Before any elections, media outlets get flooded with polls and enquiries to try to determine who is the likely winner. But polls are a messy thing: they rely on different samples and every news outlet never consider margin errors or other details when reporting on them.
Inspired by the more complex models developed by FiveThirtyEight, NYTimes or The Economist, to name the few, I’ve partnered with Luís Aguiar-Conraria, an economy professor that was part of POPSTAR (Public Opinion and Sentiment Tracking, Analysis, and Research), to develop a model where we apply Kalman’s filter to all polls published in the last two years to get a more reliable metric about how public opinion feels towards the six most voted parties.

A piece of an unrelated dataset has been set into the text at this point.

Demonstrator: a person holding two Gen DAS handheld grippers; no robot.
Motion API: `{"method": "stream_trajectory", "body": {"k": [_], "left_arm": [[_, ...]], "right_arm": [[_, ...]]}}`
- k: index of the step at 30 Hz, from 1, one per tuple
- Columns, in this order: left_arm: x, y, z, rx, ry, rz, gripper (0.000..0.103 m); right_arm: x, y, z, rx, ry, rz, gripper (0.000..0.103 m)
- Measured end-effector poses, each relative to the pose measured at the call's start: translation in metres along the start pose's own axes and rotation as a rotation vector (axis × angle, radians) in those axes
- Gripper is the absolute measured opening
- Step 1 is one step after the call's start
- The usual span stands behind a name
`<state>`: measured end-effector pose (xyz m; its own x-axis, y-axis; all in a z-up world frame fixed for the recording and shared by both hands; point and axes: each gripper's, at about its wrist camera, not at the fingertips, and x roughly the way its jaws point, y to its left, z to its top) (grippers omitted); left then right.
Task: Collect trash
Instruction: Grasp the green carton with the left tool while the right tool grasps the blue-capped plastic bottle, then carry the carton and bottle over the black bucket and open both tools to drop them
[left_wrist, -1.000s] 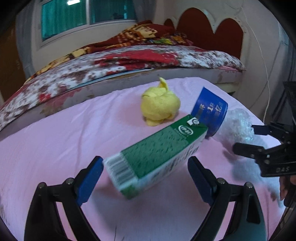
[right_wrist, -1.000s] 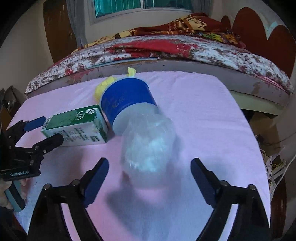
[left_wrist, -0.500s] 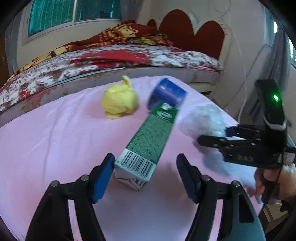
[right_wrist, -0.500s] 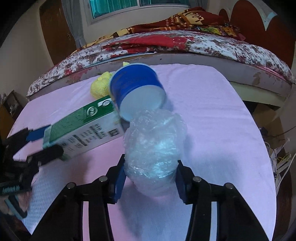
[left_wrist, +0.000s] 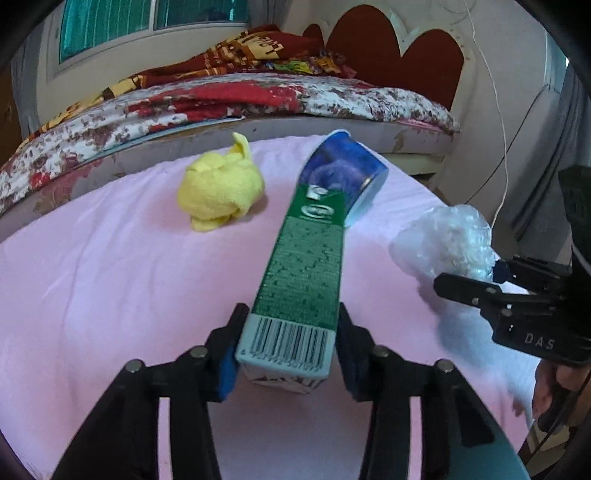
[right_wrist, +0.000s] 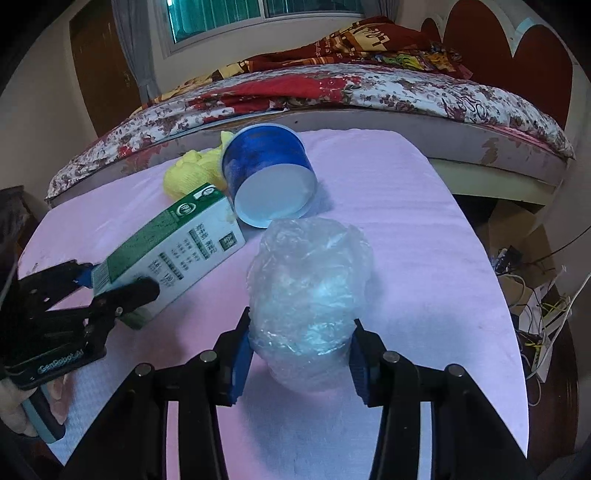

In Portugal it’s mandatory to publish all polls and their methodologies in a website. Because this data is published in very different forms using pdfs, I’ve started by manually collecting all that data to a spreadsheet. After having the data, we used news articles to complete the missing data (pollsters only need to publish that a few days after they release the info).
Having all the data, I’ve developed an R model that applied Kalman’s filter to the data, predicting value and error margins, and outputting everything into a .json file hosted on Gitlab. That same file was used as a data feed to the website that I’ve helped to develop where we used billboard.js to to show the model predictions right before the national parliamentary elections.